Ma la tranquillità di Massimo sta per essere spazzata via in un giorno primaverile da qualcosa di inaspettato e improvviso: quando l'uomo scende in cantina - così come fa ogni giorno - non immagina di certo che qualcosa di totalmente assurdo gli stia per accadere...

Con Elio Germano Astrid Casali Sara Ciocca Maurizio Lastrico Carlotta Gamba Federica Pala

Produzione: Italia , 2021 , 90min.

America Latina (2021) - Trailer Ufficiale

I fratelli D'Innocenzo sanno fare cinema. Con questo assunto si intende sottolineare che gli Autori (e loro lo stanno, film dopo film, diventando) sono quelli che non si adagiano su schemi ripetibili ma si impegnano nello spiazzare non solo il pubblico ma anche se stessi.

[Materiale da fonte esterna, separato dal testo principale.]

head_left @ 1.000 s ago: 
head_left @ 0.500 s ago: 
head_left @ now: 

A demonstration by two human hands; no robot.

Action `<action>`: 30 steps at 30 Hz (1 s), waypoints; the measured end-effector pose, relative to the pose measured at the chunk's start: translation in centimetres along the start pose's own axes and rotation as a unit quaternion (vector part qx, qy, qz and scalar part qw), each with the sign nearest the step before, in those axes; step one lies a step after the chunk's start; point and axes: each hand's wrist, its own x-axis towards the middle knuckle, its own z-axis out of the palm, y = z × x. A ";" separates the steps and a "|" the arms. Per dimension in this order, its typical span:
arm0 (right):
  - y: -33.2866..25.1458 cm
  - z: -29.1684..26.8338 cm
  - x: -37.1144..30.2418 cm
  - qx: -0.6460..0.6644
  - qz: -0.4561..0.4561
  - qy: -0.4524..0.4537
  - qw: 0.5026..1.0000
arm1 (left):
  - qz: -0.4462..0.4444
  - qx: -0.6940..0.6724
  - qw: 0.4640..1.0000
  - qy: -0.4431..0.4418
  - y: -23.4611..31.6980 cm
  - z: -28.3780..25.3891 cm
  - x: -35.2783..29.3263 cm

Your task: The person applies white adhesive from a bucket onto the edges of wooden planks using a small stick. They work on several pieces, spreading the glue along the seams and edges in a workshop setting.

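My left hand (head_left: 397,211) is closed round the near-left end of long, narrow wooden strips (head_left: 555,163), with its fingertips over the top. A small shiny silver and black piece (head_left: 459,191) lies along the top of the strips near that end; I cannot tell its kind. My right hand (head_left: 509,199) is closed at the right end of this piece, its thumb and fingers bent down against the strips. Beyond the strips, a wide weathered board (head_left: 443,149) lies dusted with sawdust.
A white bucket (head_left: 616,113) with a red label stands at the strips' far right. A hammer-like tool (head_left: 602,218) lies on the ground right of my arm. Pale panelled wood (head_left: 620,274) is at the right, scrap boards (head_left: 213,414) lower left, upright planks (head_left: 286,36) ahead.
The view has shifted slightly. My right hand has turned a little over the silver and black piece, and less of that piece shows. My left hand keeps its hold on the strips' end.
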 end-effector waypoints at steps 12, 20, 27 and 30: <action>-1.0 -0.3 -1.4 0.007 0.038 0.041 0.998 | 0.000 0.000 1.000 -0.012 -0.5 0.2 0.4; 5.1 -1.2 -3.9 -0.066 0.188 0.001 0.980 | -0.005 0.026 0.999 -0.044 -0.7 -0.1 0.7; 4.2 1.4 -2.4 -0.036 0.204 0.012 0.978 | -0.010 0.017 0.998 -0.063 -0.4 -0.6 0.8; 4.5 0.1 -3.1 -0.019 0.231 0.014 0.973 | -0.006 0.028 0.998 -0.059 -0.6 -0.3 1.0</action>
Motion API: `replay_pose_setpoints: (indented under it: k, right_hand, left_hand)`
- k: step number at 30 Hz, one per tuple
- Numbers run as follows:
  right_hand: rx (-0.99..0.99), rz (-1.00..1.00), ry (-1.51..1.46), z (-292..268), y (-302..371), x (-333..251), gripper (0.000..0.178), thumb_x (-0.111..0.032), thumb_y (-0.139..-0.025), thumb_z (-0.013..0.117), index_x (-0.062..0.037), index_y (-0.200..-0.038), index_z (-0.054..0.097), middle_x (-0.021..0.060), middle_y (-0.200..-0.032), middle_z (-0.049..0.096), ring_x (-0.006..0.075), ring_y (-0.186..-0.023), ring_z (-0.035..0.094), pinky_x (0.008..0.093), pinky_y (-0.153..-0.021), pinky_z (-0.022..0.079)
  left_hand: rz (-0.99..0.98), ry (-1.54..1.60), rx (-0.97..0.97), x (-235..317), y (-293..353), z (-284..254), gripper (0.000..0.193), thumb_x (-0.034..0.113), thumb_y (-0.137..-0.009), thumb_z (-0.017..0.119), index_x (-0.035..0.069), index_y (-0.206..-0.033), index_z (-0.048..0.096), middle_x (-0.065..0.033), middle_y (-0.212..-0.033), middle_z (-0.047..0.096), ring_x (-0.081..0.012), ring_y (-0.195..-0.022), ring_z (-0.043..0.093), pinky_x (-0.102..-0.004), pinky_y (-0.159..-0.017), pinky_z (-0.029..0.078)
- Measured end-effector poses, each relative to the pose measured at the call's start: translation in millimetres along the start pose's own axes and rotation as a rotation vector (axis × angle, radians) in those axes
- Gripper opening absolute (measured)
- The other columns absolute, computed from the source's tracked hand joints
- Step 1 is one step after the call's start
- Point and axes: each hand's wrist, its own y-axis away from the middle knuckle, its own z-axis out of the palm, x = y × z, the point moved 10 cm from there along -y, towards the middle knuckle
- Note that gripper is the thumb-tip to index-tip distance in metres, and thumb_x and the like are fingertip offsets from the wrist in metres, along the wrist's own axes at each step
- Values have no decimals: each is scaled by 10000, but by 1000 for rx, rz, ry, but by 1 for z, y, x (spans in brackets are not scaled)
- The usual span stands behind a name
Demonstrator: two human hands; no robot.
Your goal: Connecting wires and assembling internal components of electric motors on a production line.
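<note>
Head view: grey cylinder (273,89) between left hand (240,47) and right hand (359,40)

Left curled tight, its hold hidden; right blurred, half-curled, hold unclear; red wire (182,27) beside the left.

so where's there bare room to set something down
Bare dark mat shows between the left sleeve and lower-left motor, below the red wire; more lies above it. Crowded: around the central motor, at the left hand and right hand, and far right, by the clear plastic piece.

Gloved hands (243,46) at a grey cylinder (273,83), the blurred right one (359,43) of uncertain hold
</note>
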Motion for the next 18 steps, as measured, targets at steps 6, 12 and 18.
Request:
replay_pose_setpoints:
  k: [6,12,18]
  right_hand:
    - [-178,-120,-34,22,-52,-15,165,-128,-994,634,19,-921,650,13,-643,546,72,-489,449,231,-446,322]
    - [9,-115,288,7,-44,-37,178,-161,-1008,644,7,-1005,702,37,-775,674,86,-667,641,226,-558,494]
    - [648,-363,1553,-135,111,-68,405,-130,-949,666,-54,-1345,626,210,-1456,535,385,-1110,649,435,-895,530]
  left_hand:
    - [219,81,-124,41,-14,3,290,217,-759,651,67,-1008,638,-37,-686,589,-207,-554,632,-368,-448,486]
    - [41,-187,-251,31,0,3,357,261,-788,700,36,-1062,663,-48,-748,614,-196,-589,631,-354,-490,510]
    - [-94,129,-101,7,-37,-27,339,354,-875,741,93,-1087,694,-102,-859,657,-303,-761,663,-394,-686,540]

In questo film, di cui non andrebbe conosciuta una riga in più di trama di quelle scritte sopra, continuano a perseguire il percorso iniziato con La terra dell'abbastanza in cui mettevano a nudo l'appiattimento delle coscienze per proseguire poi con il pluripremiato Favolacce al cui centro c'era un maschio alfa interpretato da Elio Germano.

Il quale torna per dare corpo (e fiato) a un personaggio opposto, tutto regolatezza e comportamenti socialmente accettati ed accettabili. L'attore gli dà fiato nel senso che il suo respiro, che diviene man mano sempre più teso, si amplifica rimanendo sempre auditivamente in primo piano mentre la macchina da presa ne esplora da distanza più che ravvicinata le espressioni. La cantina, che come la soffitta è un luogo deputato (e spesso scontato) dell'horror, qui assume la dimensione dell'interiorità, del lato nascosto e in ombra di una personalità apparentemente strutturata e non scalfibile.

Quello spazio fa parte di una casa che è emblema di uno status symbol, nonché di centro di affetti, nella quale possiamo osservare Massimo guardandolo da fuori, quasi che quelle vetrate lo potessero proteggere da quell'anima nera che, una volta emersa, non potrà consentirgli di fingere che non ci sia.

I D'Innocenzo partono dal buio di una coscienza per esplorare se vi sia la possibilità che una luce possa farvi breccia. Non danno però (come non hanno mai preteso di dare) delle risposte, chiedendo (ma anche qui non imponendo) ad ognuno una decodifica di una storia che ha l'innegabile pregio di suscitare reazioni, evitando quindi il maggiore pericolo di un'opera dell'ingegno: lasciare indifferenti.